Es kamen Heinz-Josef Koitka und Uli Stein von den Zweitligisten Rot-Weiß Lüdenscheid und Arminia Bielefeld. Es dauerte drei Monate, bis Kargus mit dem 1. FC Nürnberg einen neuen Arbeitgeber fand.
Andererseits wird berichtet, dass Rudi Kargus sein jährliches Salär von DM 300.000 auf DM 400.000 aufgestockt haben wollte und eine Vertragsverlängerung daran scheiterte. Somit vertragslos reduzierte sich sein Einkommen einstweilen für drei Monate auf DM 457,20 wöchentliche Arbeitslosenunterstützung, bis schließlich die vom HSV von 1,5 Millionen auf DM 700.000 hinreichend verringerte Ablösesumme dem 1. FC Nürnberg ein Angebot entlockte. Kargus hatte sich im Privattraining mit dem seinerzeit vereinslosen Trainer Özcan Arkoç fit gehalten. Später musste der HSV nach einem Prozess DM 6.025 ans Arbeitsamt zahlen, weil er Kargus durch eine zu hohe Ablöseforderung an der zügigen Aufnahme einer neuen Arbeitsstelle gehindert hatte.

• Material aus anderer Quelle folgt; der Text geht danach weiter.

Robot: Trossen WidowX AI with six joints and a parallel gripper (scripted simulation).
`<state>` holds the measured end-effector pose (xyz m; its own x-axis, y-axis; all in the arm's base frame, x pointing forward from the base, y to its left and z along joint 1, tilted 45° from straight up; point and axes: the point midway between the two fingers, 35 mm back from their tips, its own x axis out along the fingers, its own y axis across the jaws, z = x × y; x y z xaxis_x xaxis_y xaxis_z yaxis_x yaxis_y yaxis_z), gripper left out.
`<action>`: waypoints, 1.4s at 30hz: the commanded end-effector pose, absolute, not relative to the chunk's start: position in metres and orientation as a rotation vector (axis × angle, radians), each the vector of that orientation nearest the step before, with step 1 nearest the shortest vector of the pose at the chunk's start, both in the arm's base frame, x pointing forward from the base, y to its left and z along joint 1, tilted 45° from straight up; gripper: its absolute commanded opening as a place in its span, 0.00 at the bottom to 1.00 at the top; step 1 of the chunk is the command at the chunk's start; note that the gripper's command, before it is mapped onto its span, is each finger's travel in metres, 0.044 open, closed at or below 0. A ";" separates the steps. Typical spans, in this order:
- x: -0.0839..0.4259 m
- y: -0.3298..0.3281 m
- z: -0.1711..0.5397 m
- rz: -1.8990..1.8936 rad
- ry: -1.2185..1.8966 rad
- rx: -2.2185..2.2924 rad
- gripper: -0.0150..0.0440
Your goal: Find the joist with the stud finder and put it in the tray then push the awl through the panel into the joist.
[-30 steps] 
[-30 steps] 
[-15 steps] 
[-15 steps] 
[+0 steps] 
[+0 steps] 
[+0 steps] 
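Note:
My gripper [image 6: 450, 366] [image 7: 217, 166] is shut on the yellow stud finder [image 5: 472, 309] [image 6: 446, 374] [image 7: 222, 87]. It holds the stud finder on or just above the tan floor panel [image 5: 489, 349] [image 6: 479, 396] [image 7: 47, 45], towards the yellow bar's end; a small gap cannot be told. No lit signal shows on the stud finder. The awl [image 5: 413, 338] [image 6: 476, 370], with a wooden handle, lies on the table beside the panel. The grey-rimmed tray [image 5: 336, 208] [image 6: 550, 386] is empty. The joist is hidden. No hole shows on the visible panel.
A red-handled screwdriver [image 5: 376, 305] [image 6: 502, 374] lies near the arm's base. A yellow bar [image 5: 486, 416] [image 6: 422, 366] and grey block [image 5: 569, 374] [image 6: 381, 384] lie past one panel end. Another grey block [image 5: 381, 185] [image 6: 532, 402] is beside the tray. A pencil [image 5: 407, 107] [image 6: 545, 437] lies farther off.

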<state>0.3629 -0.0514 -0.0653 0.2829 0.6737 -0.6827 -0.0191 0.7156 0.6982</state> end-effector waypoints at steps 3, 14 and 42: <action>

Sein letztes Bundesligaspiel für den Hamburger SV absolvierte Kargus am 31. Mai 1980 beim 4:0-Heimerfolg gegen Schalke 04 nach insgesamt 254 Bundesligapartien seit 1971. Viele Spieler, die für den HSV in dieser Partie im alten Volksparkstadion vor über 50.000 Zusehern aufliefen, zählen zu den ganz Großen jener Ära, wie der „Bananenflanker“ Manfred Kaltz, der ehemalige europäische Fußballer des Jahres Kevin Keegan, Felix Magath und das „Strafraumungeheuer“ Horst Hrubesch. Da der FC Bayern an diesem Tag auch gewann, war der HSV diesmal erneut Vizemeister, mit zwei Punkten hinter den Münchnern, die die gleiche Tordifferenz hatten.
Kargus ersetzte in Nürnberg den als zu unbeständig angesehenen Bernhard Hartmann und debütierte am neunten Spieltag der Runde 1980/81, den 15. Oktober 1980, beim Heimspiel gegen Eintracht Frankfurt. Nach acht Spieltagen stand der „Club“ mit Trainer Horst Heese mit 5:11 Punkten auf dem 15. Tabellenrang und Kargus und Kollegen wurden mit 1:4 Toren durch Frankfurt noch mehr in den Abstiegskampf gedrängt. Am Ende belegte Nürnberg den 14. Rang, und Kargus hatte in 22 Einsätzen seinen Beitrag zum Klassenerhalt geleistet.
In der Saison 1981/82 wurde er bei einer von dem neuen Trainer Udo Klug angesetzten Wahl von seinen Mannschaftskameraden zum Nachfolger Reinhold Hintermaiers als Spielführer bestimmt und avancierte zur überragenden Spielerpersönlichkeit in Nürnberg. Am 24. Spieltag der Saison 1981/82 parierte er in Mönchengladbach seinen 18. Elfmeter und löste damit Norbert Nigbur als Rekordhalter ab.